> [What is being asked]: Only an exact copy of the lines beginning at the one that contains "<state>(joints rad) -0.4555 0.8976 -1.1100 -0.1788" and ending at the last line of the records below counts as the answer.

> [Task inputs]:
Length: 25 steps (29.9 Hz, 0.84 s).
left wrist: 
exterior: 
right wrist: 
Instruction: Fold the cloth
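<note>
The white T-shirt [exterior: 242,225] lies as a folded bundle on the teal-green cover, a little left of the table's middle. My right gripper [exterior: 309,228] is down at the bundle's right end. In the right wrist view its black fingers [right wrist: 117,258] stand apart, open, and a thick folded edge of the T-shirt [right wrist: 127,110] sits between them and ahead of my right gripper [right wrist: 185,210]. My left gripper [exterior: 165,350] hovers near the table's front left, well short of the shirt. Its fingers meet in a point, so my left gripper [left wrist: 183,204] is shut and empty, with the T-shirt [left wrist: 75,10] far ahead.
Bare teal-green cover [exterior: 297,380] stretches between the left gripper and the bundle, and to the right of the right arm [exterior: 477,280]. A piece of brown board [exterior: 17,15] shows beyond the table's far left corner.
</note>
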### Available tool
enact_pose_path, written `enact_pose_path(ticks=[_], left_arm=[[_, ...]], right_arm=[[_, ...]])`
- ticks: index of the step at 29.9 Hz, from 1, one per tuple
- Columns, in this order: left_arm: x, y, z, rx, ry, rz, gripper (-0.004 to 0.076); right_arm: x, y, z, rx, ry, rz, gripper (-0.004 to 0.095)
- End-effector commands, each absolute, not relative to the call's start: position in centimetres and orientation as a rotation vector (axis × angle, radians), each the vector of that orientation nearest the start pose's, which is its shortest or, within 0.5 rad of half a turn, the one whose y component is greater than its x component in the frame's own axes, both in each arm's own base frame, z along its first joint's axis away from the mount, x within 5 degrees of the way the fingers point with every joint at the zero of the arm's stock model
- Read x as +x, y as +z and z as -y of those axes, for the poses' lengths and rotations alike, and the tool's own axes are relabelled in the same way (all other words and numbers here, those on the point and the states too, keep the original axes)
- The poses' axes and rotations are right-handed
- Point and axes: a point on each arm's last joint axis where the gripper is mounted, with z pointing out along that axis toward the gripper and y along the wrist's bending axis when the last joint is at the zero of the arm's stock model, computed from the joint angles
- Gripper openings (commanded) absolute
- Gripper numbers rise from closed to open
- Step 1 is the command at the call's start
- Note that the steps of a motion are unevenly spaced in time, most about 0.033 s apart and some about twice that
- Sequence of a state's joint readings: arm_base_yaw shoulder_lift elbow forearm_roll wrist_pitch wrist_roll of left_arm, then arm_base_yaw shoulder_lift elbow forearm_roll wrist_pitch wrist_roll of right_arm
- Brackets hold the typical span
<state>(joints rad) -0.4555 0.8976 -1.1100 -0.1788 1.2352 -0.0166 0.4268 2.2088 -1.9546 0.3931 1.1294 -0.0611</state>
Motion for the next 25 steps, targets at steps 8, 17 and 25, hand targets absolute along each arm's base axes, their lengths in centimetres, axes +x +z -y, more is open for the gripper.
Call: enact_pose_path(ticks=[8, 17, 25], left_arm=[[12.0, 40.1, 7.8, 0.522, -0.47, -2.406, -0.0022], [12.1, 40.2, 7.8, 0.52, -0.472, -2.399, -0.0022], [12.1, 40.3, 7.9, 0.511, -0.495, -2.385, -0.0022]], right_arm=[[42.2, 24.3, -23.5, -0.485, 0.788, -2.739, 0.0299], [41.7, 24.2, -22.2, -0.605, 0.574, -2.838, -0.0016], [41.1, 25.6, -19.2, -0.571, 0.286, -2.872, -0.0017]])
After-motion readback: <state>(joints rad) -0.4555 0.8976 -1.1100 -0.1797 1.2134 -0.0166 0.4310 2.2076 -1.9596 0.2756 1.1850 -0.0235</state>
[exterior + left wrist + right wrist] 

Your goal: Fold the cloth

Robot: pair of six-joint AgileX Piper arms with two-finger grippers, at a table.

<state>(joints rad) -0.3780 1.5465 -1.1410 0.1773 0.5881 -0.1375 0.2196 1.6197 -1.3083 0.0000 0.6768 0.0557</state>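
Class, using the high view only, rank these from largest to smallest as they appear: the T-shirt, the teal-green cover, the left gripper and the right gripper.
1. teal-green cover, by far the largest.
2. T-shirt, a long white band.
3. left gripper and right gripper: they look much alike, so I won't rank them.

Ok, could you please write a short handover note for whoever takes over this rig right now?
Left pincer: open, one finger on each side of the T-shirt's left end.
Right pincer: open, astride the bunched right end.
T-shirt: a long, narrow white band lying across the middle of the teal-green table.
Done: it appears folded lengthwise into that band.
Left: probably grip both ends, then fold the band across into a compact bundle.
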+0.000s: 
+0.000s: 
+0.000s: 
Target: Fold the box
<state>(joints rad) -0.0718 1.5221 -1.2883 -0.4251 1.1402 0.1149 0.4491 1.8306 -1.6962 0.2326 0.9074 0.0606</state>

> [Solution to this problem]:
<state>(joints rad) -0.4555 0.8976 -1.1100 -0.1788 1.2352 -0.0166 0.4268 2.2088 -1.9546 0.3931 1.1294 -0.0611</state>
Motion for the next 25 steps, targets at steps 8, 17 and 25, hand targets absolute along each arm's base axes, their lengths in centimetres, axes +x +z -y, more is open for the gripper.
Call: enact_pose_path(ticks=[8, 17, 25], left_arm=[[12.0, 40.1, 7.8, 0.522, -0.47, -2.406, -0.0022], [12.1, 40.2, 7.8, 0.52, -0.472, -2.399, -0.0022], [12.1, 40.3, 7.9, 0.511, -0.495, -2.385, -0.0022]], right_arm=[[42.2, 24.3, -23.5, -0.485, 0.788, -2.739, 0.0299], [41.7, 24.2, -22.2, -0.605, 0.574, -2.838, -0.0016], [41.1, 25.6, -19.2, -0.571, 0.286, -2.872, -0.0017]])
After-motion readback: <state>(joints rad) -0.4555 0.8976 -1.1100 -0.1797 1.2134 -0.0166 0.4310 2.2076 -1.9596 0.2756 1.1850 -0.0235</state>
[exterior + left wrist + right wrist] 

Your goal: Fold the cloth

Robot: pair of six-joint AgileX Piper arms with two-finger grippers, at a table.

<state>(joints rad) -0.3780 1.5465 -1.1410 0.1773 0.5881 -0.1375 0.2196 1.6197 -1.3083 0.0000 0.6768 0.0557</state>
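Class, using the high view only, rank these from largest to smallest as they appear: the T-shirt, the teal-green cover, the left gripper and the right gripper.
1. teal-green cover, by far the largest.
2. T-shirt, a long white band.
3. left gripper and right gripper: they look much alike, so I won't rank them.

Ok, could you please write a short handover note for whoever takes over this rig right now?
Left pincer: open, one finger on each side of the T-shirt's left end.
Right pincer: open, astride the bunched right end.
T-shirt: a long, narrow white band lying across the middle of the teal-green table.
Done: it appears folded lengthwise into that band.
Left: probably grip both ends, then fold the band across into a compact bundle.
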+0.000s: 
+0.000s: 
+0.000s: 
Target: Fold the box
<state>(joints rad) -0.0718 1.5221 -1.2883 -0.4251 1.1402 0.1149 0.4491 1.8306 -1.6962 0.2326 0.9074 0.0606</state>

No further output is required here.